Hiçbir şartta saygı duyulmayacak bir güruhla kavga ediyoruz.  Felsefesini yapmak dışında ‘’etik’’ kavramıyla herhangi bir bağları bulunmuyor. Namusları yok. İffet tanımıyorlar. Karşılarında cephe almış her fert, her kitle; onlar için evcil hayvan hükmünde. Külüstür çağlarda kölelerin gördüğü insanlık dışı muamele gibi, hırslarına bariyer çeken her kişi ve fikri diledikleri tarzda metalaştırıyorlar.

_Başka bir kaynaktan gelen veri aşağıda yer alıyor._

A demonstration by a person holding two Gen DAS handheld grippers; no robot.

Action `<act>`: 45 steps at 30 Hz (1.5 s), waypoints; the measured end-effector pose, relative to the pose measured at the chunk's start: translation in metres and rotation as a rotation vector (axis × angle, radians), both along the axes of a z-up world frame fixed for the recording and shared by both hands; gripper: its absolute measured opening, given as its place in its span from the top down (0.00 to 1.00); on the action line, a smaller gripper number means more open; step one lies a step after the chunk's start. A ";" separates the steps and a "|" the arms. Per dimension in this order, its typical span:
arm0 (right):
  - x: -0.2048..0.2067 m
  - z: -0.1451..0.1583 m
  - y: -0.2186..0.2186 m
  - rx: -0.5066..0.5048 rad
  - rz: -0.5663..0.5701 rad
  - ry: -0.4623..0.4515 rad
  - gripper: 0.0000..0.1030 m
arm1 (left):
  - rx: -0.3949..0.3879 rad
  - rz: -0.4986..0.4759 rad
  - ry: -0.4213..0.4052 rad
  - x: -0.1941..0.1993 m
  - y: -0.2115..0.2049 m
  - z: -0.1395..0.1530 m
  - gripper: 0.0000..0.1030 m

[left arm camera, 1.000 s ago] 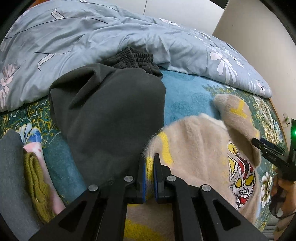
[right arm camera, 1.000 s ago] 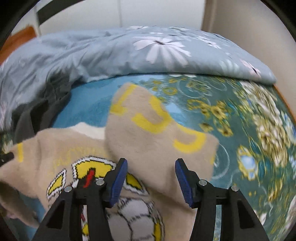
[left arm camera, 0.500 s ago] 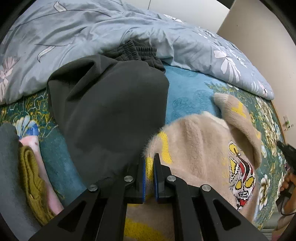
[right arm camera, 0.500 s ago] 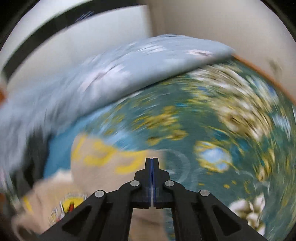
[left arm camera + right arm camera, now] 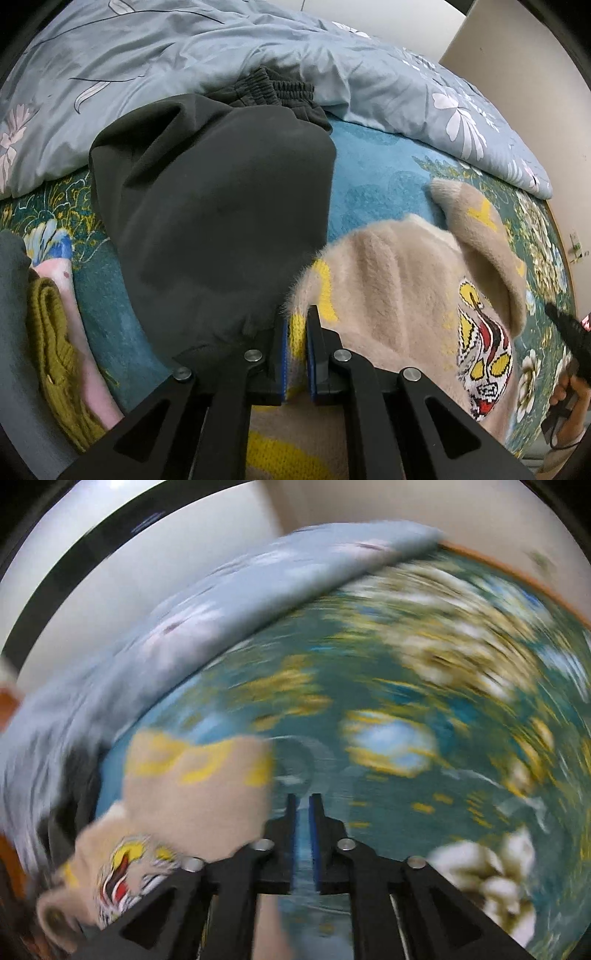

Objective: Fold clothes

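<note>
The left gripper [image 5: 295, 354] is clenched on the beige sweater's [image 5: 399, 280] fuzzy edge, likely pinning it for folding, while the right gripper [image 5: 304, 840], jaws just parting with nothing between, hangs beside the sleeve [image 5: 207, 775] near the bed's [image 5: 461, 709] middle.

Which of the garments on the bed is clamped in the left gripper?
The fuzzy beige sweater with yellow markings; the left gripper pinches its edge. The dark grey garment beside it lies free.

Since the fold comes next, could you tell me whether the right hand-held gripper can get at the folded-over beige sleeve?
Probably yes: the right hand-held gripper is empty, beside the sleeve, nothing between.
</note>
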State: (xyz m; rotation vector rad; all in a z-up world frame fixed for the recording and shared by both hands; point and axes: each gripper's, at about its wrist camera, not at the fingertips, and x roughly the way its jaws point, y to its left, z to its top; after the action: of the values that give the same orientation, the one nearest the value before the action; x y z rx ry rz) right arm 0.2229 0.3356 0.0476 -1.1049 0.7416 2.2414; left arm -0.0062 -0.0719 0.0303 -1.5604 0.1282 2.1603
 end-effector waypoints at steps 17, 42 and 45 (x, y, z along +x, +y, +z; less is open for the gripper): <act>-0.144 -0.032 -0.144 0.487 0.424 -0.341 0.79 | 0.024 0.017 -0.069 0.005 -0.010 -0.012 0.92; 0.170 -0.061 0.065 -0.341 -0.660 0.186 0.84 | -0.161 -0.241 0.042 0.007 0.026 0.013 0.93; 0.169 -0.052 0.057 -0.348 -0.627 0.200 0.83 | -0.335 -0.499 0.295 0.028 0.055 0.049 0.93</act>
State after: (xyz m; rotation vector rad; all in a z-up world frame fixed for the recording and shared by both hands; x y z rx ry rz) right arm 0.3920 0.3929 -0.0041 -0.6577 1.3827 1.7294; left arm 0.0217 -0.0165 0.0795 -1.1867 0.9135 2.0050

Muhtemelen çok sevdikleri Aristo’nun tabiriyle, hepsi; birer zoon politikon. Benim için basit bir ‘’politik hayvan’’ statüsündeler yani. Her ne kadar insanlık için kullanılan, güya ayırıcı ve çok kapsamlı bir ifade de olsa bu, insanlığa ve insan olmaklığa Aristo kadrajından bakmadığım için böyle diyorum.

Tıpkı Aristo gibi, onlar da, kölenin köle kalması ve doğanın kanunu olarak özgür bireylerin tüm o “öteki hayvanlar’’ı (köleleri) sömürmesi gerektiğine inanıyorlar. Köle mefhumu olmadan uygarlıklarını sürdüremeyeceklerinin bilincindeler. Özgürlük anlayışları da bu çerçevede şekilleniyor. Kendilerine kurdukları aydınlık dünya böyle. Ahlaksız, şerefsiz ve haysiyetsiz…

“Öteki hayvan’’ addedilen kölelerin çeşitli suretleri var elbette. Yalnız somut kalıpta ele almayalım. Hakikat olgusu onlar için bir köle mesela. Arzularına göre manipüle edip kendilerine ideal bir hakikat algısı oluşturma gayesindeler. Siyaset, sosyal ilişkiler, sanat ve ilim; hepsi bu algı-olgu sirkülasyonunun içinde alt küme olarak birer kölelik formu. Hiyerarşik bir yapıyı haiz bu kölelik formlarını; zevklerine ve çıkarlarına göre kullanıyor, çürümüş ihanetler için türlü hilelerle gasp ediyorlar.

Mesele şöyle şerh edilebilir:

Yıllardır dernek vasıtasıyla Afrika’daki yoksullara, aç ve susuz mazlumlara destek olmaya çalışan manken ve oyuncu eskisi meşhur bir hanım…

Beynelmilel emperyalist-terörist yapılanmaların Türkiye ‘’oda’’sı olan bir basın kurumu, bu hanım üzerinden iğrenç bir haber yaptı geçenlerde. Ucuz kelime oyunlarıyla Deniz Feneri ve Kızılay gibi müesseselere çaktılar. Kısaca, Türkiye’nin sosyal devlet kabiliyetlerini kamuoyunda değersizleştirmeye odaklı bir içerik dili kullandılar. ‘’Babıadi’’ tipi şaibe edebiyatını topluma şırıngalarken, hanımefendinin eski hayatından bazı fotoğraflara da yer verdiler.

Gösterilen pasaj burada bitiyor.